If you are just chatting (not using APIs), you cannot use constrained decoding — you rely on careful prompting. But if you are building software that calls AI APIs, always use the schema enforcement features. They eliminate entire categories of bugs.

The Tool Use Trick

Before native structured output features existed, developers discovered a reliable workaround: define a "fake" tool/function with the desired schema, and ask the model to "call" it. Since function call arguments must match the tool's JSON Schema, you get schema-compliant output — without actually calling any external tool.

This trick still works across all major providers and all models, including older ones that lack native structured output support. It remains the most universally supported pattern for reliable structured output.

Tips for Maximum Reliability

Use API enforcement when available
Native Structured Outputs > Tool/function calling > JSON Mode > Prompt-only. Each step down requires more engineering effort for the same reliability.

Always validate in code
Even with API enforcement, validate semantically. Constrained decoding guarantees structure, not meaning — the model can return a syntactically valid but semantically wrong value.

Keep schemas simple
Flat schemas are more reliable than deeply nested ones. If you need complex structures, consider breaking extraction into multiple simpler requests.

Use few-shot examples
One or two complete input → output examples teach the model more than paragraphs of instructions.

Reason first, format second
A 2025 research finding showed that requiring JSON output can reduce reasoning accuracy by up to 27% compared to natural language — because the model devotes attention to syntax instead of thinking. For complex reasoning tasks, let the model think in prose first, then ask it to format the answer.

Real-World Use Cases

Data extraction from documents

Invoices → {vendor, amount, due_date, line_items[]}. Resumes → {name, skills[], experience[]}. Clinical notes → structured diagnoses and medications.

Meeting note structuring

Transform a transcript into {attendees[], decisions[], action_items[{owner, task, due_date}]} — no more manually scanning notes for who committed to what.

Product catalog generation

Given unstructured product descriptions, extract name, price, specifications, and tags for database ingestion in e-commerce systems.

Report generation

Define report sections as a schema: executive summary, key findings, recommendations, data tables. Every report follows the same structure regardless of content.

Form population

Extract structured fields from unstructured documents to auto-fill loan applications, insurance claims, or HR onboarding forms.

Putting It All Together

Here is a complete, well-structured prompt that applies all the rules from this page:

Complete prompt:

You are a data extraction assistant. Extract product information

from the text below and return ONLY a JSON array.

Rules:

- Return raw JSON. No markdown, no explanation, no code fences.

- Include ONLY the fields listed below.
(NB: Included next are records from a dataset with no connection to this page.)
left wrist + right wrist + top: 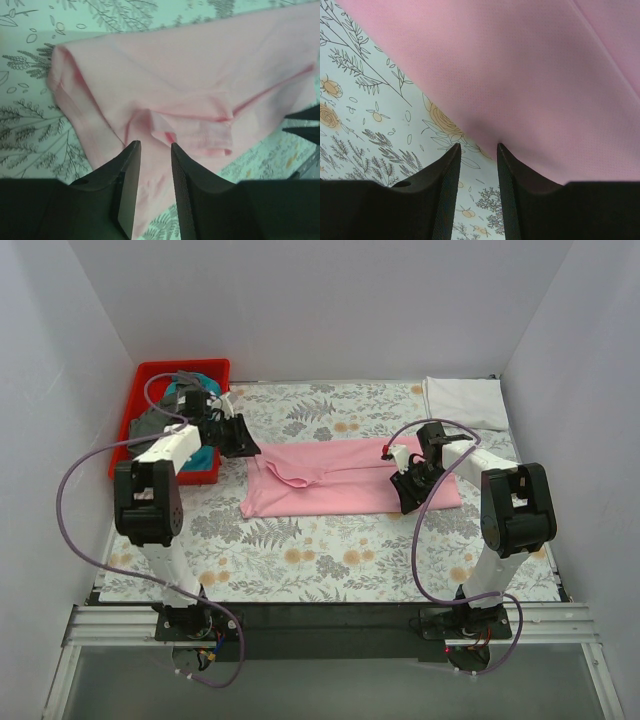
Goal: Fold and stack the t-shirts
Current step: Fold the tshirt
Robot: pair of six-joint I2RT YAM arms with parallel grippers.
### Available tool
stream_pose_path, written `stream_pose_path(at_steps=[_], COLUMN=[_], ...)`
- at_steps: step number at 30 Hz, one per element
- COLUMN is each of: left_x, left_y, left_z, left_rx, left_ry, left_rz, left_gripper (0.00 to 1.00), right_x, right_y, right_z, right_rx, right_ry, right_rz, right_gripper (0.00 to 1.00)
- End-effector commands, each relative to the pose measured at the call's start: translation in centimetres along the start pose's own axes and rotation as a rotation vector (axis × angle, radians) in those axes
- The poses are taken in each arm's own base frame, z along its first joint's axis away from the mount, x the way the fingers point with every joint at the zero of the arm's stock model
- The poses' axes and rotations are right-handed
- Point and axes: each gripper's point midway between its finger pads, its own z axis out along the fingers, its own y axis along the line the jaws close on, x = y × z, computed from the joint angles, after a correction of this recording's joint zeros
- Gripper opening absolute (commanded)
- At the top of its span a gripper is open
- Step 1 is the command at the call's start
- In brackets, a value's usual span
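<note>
The pink t-shirt (pixel 340 478) is soft, matt, finely knit cloth; the floral tablecloth (pixel 320 550) matt printed fabric; the red bin (pixel 185 364) smooth plastic.

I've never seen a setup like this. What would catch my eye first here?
The pink t-shirt, partly folded, lies across the middle of the floral tablecloth, with the left tool at one end and the right tool at the other. Next come the bright red bin in the far left corner and a folded white t-shirt in the far right corner.

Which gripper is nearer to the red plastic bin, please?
Left. The left gripper hangs just right of the bin; the right gripper is far off, over the light pink cloth t-shirt's right end.
</note>
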Motion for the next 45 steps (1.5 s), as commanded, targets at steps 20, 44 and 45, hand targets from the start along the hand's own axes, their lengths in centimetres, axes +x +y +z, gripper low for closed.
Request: stream_pose_path(at_steps=[20, 44, 45], left_x=[10.3, 3.4, 4.4], left_y=[-6.6, -9.4, -9.1], left_z=[2.3, 0.0, -0.7], left_rx=[0.076, 0.048, 0.037], left_ry=[0.175, 0.025, 0.053], left_rz=[0.472, 0.448, 0.443], left_gripper=[0.16, 0.31, 0.32], right_x=[-0.6, -7.4, -7.9], right_y=[-0.2, -1.5, -2.2], right_z=[-0.3, -6.1, -6.5], right_rx=[0.015, 0.098, 0.115], right_ry=[-0.011, -0.212, -0.218], right_rz=[-0.008, -0.098, -0.097], right_gripper=[0.38, 0.39, 0.39])
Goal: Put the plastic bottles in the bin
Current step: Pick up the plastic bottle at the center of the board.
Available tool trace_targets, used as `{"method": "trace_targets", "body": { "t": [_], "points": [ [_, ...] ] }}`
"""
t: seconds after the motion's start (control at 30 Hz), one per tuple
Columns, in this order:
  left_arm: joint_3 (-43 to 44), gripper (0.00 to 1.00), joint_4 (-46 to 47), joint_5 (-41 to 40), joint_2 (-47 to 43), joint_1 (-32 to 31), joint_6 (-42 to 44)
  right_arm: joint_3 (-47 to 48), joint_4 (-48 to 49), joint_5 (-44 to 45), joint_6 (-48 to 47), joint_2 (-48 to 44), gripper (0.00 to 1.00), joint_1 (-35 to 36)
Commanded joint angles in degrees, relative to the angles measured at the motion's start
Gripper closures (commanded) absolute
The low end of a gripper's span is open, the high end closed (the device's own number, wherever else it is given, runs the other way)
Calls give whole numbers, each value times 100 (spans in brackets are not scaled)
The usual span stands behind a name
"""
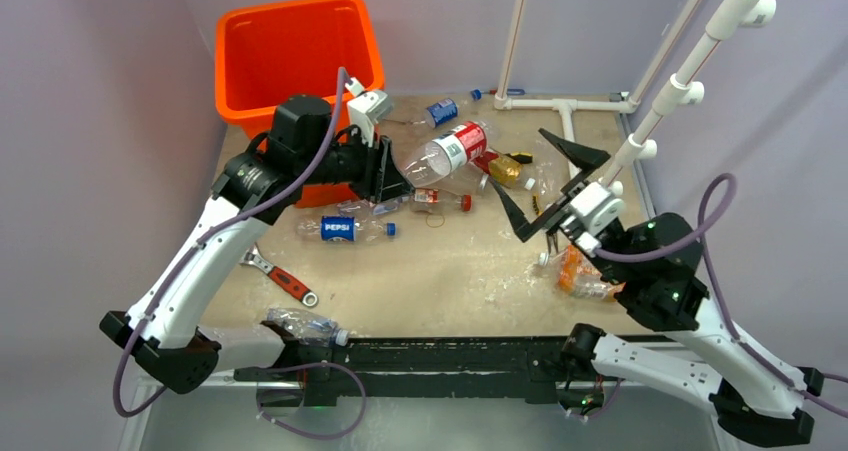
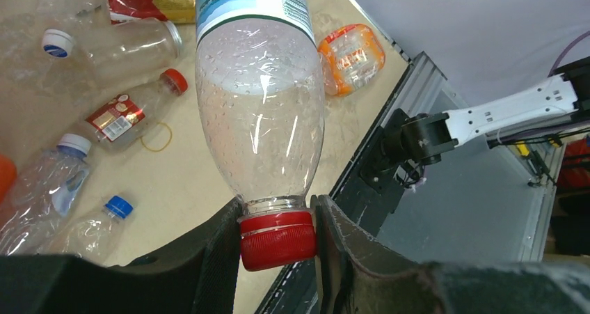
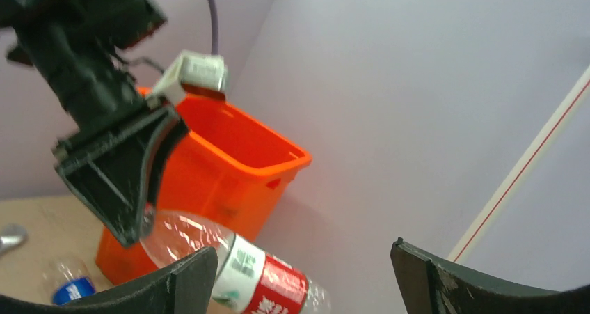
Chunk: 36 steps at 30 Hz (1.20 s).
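**Step in hand:** transport of one bottle to the bin.

**Left arm:** The left gripper (image 2: 277, 239) is closed on the red screw cap of a clear plastic bottle with a red, white and green label (image 1: 450, 151). The jaws pinch the cap from both sides and touch nothing else. The bottle sticks out sideways from the fingers toward the right arm. In the right wrist view it hangs clear of the table, so I judge it lifted. It is just beside the front right corner of the tall square bright-orange plastic bin (image 1: 300, 6), outside the rim.

**Right arm:** The right gripper (image 1: 540, 186) is raised over the right side of the beige table (image 1: 450, 271), jaws spread wide, holding nothing.

**Outstanding items:** Several bottles lie on the table:
- a clear bottle with a blue Pepsi label (image 1: 345, 229) in front of the bin
- a crushed orange-tinted bottle (image 1: 578, 274) beside the right arm
- a crushed clear bottle (image 1: 300, 323) at the near edge

More are scattered behind the held bottle. A red-handled wrench (image 1: 280, 276) lies apart from them and is not part of the task.

**Next move, as judged:** The left arm must swing the bottle left and back until its full length is over the bin opening and above the thick rim, then part the jaws. Only the cap is held, so the long body may pivot or catch the rim.
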Motion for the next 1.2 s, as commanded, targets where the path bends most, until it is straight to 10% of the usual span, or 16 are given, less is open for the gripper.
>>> {"method": "trace_targets", "body": {
  "t": [0.0, 0.57, 1.17],
  "points": [
    [162, 100, 139, -137, -419, -17, -570, -349, 111, 13, -1001, 81, 1, 111],
    [-159, 100, 252, 263, -483, -16, -720, -1800, 1893, 1711, -3922, 803, 2, 1969],
    [-584, 100, 520, 944, -1007, -12, -781, -2041, 4054, 1443, -5413, 2163, 7, 1407]
  ]
}}
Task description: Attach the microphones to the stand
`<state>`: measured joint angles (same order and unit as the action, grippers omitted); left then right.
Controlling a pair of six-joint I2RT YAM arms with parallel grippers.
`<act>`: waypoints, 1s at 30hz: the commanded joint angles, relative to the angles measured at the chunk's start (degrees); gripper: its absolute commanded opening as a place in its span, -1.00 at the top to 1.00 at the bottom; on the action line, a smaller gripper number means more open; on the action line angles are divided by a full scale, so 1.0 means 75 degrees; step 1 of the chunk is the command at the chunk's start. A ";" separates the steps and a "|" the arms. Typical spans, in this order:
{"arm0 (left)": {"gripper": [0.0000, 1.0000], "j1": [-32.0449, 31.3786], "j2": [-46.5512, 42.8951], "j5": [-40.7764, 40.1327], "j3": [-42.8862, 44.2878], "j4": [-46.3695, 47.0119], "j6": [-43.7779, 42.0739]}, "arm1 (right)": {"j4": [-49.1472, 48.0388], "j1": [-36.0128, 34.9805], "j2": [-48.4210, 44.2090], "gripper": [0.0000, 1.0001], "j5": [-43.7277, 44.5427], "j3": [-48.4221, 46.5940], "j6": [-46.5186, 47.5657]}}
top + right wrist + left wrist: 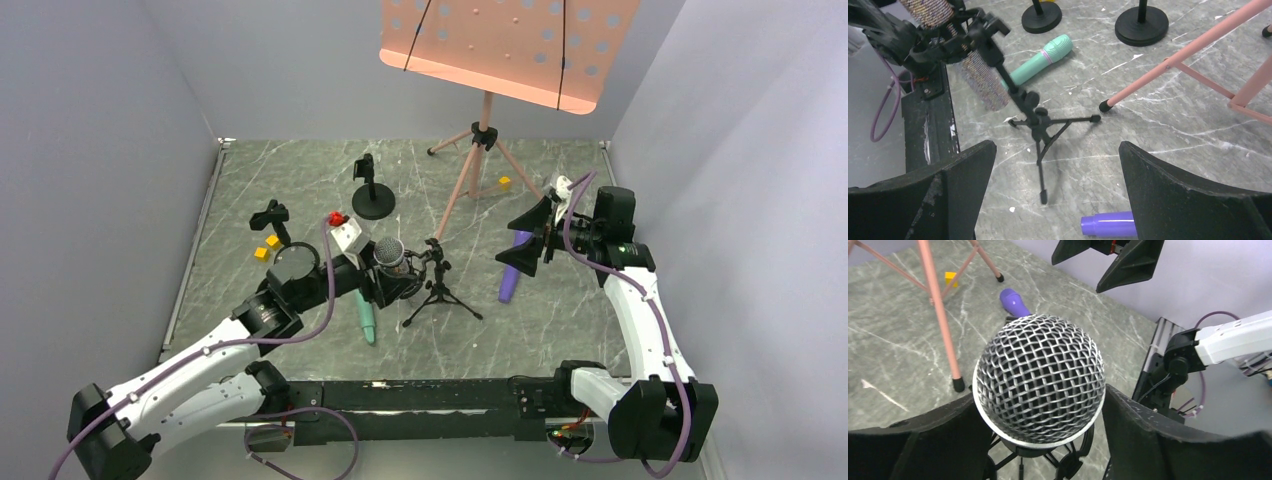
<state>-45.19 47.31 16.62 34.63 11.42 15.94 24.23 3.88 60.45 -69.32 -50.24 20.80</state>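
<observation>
My left gripper (pixel 383 278) is shut on the glittery silver-pink microphone (pixel 391 254), just below its grey mesh head (pixel 1039 377), which fills the left wrist view between my fingers. In the right wrist view its glittery body (pixel 979 77) rests at the clip of the small black tripod stand (pixel 1040 122); I cannot tell whether it is seated. The mint green microphone (pixel 366 318) lies on the table beside the tripod (pixel 438 290). The purple microphone (pixel 512 277) lies on the table under my right gripper (pixel 530 245), which is open and empty above it; its end also shows in the right wrist view (pixel 1108 224).
A pink music stand (pixel 470 175) stands at the back, one leg ending near the tripod. Two black round-base stands (pixel 373 195) (pixel 290 262) stand at the back left. Small yellow blocks (pixel 505 183) (pixel 268 246) and a red piece (pixel 336 218) lie on the marble table.
</observation>
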 commanded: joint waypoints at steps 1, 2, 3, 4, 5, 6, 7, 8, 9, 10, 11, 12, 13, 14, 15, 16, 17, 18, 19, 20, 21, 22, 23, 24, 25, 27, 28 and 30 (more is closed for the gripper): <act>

No extra fields.

- If a value is not mentioned, use null.

- Always return an array, even if there is only one product.

Schema per item:

{

"name": string,

"price_usd": number or null,

"category": "electronics" | "clothing" | "food" | "other",

"in_stock": boolean

}

Example:

Input: "The XPS 15 laptop costs $1,299 and is available now."

Output: [{"name": "XPS 15", "price_usd": 1299, "category": "electronics", "in_stock": true]

Now extract from:

[your text here]

This prompt hits all five universal rules: names the format (JSON array), defines the schema (four typed fields), provides an example, forbids extras, and specifies null handling. Use it as a template and adapt the schema to your needs.

Checklist: Do You Understand This?

Can you explain why structured output is more useful than free-form text for automation?
Can you name the five universal rules for prompting any structured format?
Can you write a prompt that reliably produces JSON with a defined schema?
Can you list three common pitfalls and their fixes?
Can you explain the difference between prompt-based and API-level schema enforcement?
Can you describe the "tool use trick" for getting structured output?
Given a real task, can you choose the right output format from the table above?